At some point in their college experience, students are thankful that their parents have only the vaguest idea what they have been paying for on campus—not just the extracurricular bacchanals but also the bizarre cultural intolerances, the obsessive rituals of conformity, the absentee faculty, teaching assistants unable to speak English, the hair-trigger racial, cultural, gender, and political sensitivities, and the junk courses with their effort-free As. Even some of the professors—elaborately begowned for the commencement ceremony—recognize that much of what happens on campus is silly and that their pretensions are a target-rich environment for satire and ridicule.

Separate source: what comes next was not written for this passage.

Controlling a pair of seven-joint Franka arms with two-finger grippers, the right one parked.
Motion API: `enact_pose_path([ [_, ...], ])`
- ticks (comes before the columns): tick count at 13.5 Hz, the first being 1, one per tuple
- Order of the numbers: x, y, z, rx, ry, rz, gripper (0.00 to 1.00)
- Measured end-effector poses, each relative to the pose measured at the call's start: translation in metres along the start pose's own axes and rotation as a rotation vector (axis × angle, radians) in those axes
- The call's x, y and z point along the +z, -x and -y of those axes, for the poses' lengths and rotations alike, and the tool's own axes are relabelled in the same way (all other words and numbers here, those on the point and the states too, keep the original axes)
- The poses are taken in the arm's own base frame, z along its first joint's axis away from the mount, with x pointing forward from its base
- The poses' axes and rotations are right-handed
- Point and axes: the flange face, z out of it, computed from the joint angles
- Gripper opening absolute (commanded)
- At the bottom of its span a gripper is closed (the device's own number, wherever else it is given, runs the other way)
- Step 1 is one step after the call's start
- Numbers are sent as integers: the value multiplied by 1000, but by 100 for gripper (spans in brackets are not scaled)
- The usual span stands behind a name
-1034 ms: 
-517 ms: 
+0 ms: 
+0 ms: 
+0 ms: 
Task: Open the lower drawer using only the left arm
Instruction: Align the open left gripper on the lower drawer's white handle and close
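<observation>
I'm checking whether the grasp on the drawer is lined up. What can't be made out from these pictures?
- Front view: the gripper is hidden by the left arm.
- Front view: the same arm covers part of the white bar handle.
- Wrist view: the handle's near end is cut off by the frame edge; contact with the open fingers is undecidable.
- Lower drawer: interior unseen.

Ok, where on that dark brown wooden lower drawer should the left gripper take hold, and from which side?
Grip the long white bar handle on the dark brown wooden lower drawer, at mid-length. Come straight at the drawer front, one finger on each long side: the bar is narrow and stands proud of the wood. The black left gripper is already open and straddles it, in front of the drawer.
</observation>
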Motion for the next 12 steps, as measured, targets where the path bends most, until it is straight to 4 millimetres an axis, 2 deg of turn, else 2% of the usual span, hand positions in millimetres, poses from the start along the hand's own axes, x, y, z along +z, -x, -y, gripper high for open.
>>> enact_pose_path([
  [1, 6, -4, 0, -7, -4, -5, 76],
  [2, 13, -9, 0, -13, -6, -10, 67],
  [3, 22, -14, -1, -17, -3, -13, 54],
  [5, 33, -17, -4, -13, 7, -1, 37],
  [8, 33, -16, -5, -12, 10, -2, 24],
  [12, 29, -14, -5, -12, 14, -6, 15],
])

Perhaps that explains the higher education complex’s chronically thin skin and its shrill defensiveness in the face of occasional criticism.
But the degree has covered a multitude of sins.

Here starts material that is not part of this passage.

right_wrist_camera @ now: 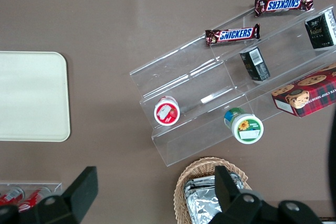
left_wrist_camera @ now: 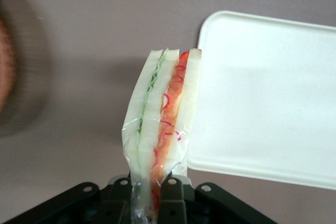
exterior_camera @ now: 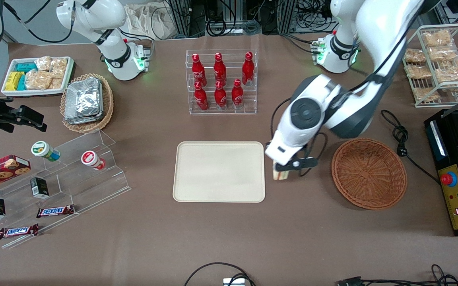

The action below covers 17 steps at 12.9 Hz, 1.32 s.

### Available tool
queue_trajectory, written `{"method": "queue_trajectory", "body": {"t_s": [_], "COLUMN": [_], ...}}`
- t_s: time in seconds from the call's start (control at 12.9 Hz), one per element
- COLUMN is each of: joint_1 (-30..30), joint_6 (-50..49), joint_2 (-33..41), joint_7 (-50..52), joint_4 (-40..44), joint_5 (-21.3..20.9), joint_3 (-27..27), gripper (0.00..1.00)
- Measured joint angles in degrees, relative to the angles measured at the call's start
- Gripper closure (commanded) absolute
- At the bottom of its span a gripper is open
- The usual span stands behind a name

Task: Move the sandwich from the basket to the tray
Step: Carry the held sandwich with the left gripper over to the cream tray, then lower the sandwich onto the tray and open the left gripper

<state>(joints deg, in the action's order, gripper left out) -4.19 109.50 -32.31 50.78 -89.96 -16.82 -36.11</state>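
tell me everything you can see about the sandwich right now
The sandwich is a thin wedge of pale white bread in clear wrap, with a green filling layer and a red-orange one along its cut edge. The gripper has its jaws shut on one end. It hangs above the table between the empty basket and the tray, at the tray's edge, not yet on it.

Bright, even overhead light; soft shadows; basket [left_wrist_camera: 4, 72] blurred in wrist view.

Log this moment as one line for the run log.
pincer: shut on sandwich | position: between basket and tray, at tray's edge | basket: empty | tray: bare | placement: not yet done
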Motion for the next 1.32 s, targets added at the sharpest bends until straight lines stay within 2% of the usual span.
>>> {"method": "queue_trajectory", "body": {"t_s": [0.23,0.7,0.85,0.93,1.01,1.09,1.32], "joint_1": [-3.2,-4.0,-5.1,-5.7,-6.0,-6.2,-6.2], "joint_6": [2.7,9.7,10.6,10.9,10.9,10.9,10.8], "joint_2": [-7.0,-13.5,-14.9,-15.3,-15.4,-15.4,-15.4], "joint_7": [4.3,4.3,4.3,4.3,4.3,4.3,4.3], "joint_4": [2.9,3.9,3.9,3.9,3.9,4.0,4.5], "joint_5": [-5.3,-5.7,-6.5,-7.5,-8.8,-9.9,-10.8], "joint_3": [0.1,0.2,0.2,0.2,0.2,0.2,0.2], "gripper": [0.89,0.89,0.83,0.69,0.32,0.0,0.0]}}
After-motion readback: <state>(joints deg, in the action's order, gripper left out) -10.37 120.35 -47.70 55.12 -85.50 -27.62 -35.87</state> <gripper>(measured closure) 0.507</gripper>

“We did good,” and the financial burden behind those words, had little to do with their child’s curriculum or the quality of the interaction with faculty; it didn’t matter whether the proud graduate had ever read Shakespeare or even whether he or she could pass a test in basic critical thinking. “I have never heard a single parent speculate about what value might be added by those four undergraduate years,” novelist Tom Wolfe wrote, “other than the bachelor’s degree itself, which is an essential punch on the ticket for starting off in any upscale career.”1
“We did good” was simply the essential, required rite of passage: obtaining the degree. What that degree actually signified beyond the validation of social and economic standing was almost an afterthought. At least until recently.

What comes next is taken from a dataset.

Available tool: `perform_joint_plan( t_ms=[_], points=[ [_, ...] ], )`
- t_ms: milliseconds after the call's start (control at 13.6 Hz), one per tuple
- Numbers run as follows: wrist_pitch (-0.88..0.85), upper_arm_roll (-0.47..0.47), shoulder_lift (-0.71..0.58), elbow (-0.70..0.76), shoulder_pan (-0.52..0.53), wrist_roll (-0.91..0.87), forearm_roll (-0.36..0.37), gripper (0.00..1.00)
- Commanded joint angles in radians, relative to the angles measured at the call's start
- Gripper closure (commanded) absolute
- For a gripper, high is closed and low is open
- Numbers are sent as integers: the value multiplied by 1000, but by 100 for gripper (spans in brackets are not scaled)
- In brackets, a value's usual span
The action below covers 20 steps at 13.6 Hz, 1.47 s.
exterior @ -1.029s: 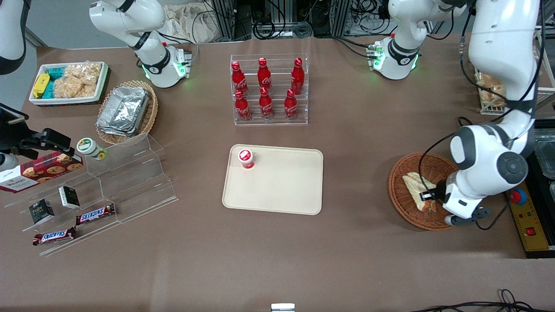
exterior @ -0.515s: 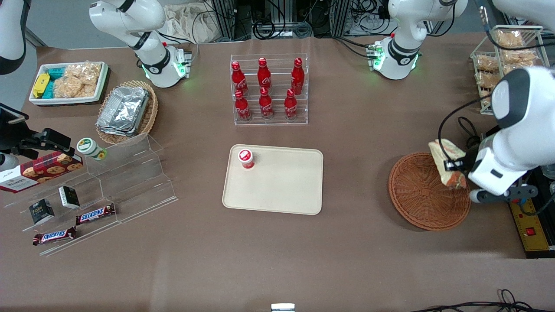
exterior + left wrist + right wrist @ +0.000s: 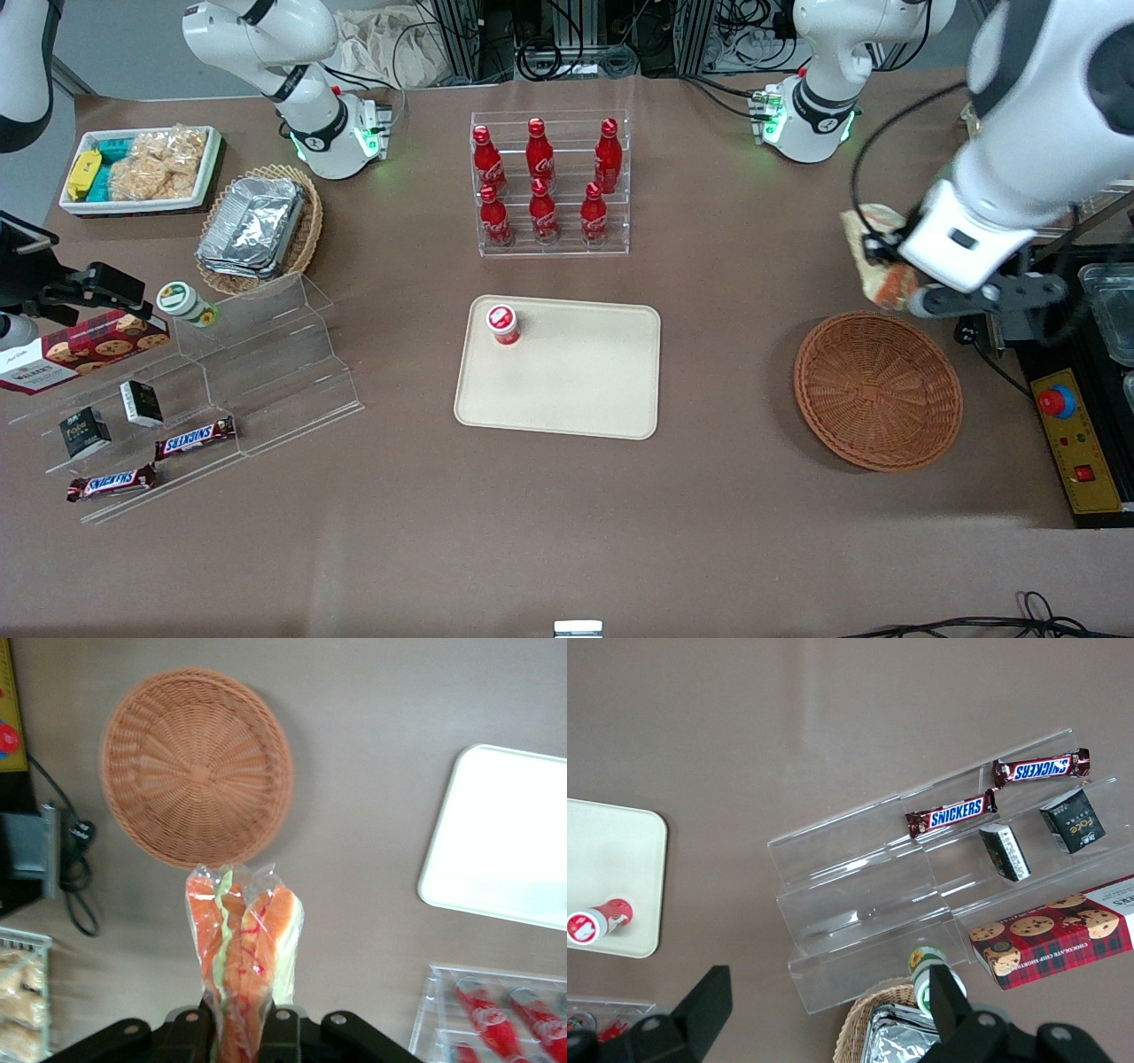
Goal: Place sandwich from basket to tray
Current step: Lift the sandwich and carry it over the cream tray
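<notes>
Your left arm's two-finger gripper [image 3: 879,257] is clamped on the clear-wrapped triangular sandwich [image 3: 873,255], pale bread with orange-red filling, holding it in the air above the desk, clear of everything. The round reddish-brown woven wicker basket [image 3: 877,390] sits near the desk's edge at the working arm's end. The flat rectangular cream-beige plastic tray [image 3: 576,381] lies mid-desk, a small red-capped bottle [image 3: 502,323] at one corner.

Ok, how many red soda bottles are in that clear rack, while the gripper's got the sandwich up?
6: three on the upper step, three on the lower step. None seem hidden. The gripper holds the sandwich above the table.
</notes>
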Motion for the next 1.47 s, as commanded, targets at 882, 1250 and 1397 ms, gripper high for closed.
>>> perform_joint_plan(
  t_ms=[882, 1250, 1397],
  points=[
    [404, -298, 519, 13, -106, -595, 201, 98],
    [548, -297, 690, 22, -136, -662, 307, 99],
    [553, -285, 724, 51, -159, -664, 326, 98]
  ],
)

THE BUBBLE BEGINS TO BURST
In March 2015, Virginia’s Sweet Briar College announced that, despite having an $84 million endowment, it was closing its doors after the spring semester. The liberal arts all-women’s school, with one of the most idyllic campuses in the country, was basically out of money. It was closing, officials said, because it faced “insurmountable financial challenges,” including a steadily declining enrollment. However, after an alumni revolt, Sweet Briar was able to win a reprieve that allowed it to keep its doors open—at least temporarily.2
But Sweet Briar was not alone. Moody’s Investors Service has been downgrading the financial outlook of dozens of schools in recent years, and the number of private four-year institutions that have shut down or been acquired doubled from 2010 to 2013. “What we’re concerned about is the death spiral—this continuing downward momentum for some institutions,” Moody’s Susan Fitzgerald told Bloomberg in the wake of Sweet Briar’s closing. “We will see more closures than in the past.”3
Allowing for its unique circumstances, Sweet Briar’s story was a familiar one among colleges. Like other schools, it had spent generously on amenities to attract students. It boasted the country’s largest indoor equestrian arena, “which included an enclosed lunging ring, seven teaching fields, and miles of trails.”4 For tuition and fees of $47,095 a year, Sweet Briar also provided its students with a bistro, four libraries, and a Fitness and Athletic Center that included a three-lane elevated track, a newly remodeled gym, and squash and racquetball courts. The college’s Prothro Natatorium featured a six-lane competitive pool, deck space for home swim meets, and a balcony overlooking the pool for spectators.
The school also offered what a sympathetic account in the Atlantic called a “prolific academic program.” Despite having only 532 students, Sweet Briar offered no fewer than forty-six majors, minors, and certificate programs. Its administration remained fully staffed and it retained a faculty of 110, including 80 full-time professors. Classes were small, some with only a single student.5
“Needless to say,” the Atlantic deadpanned, “these features are very expensive to maintain.”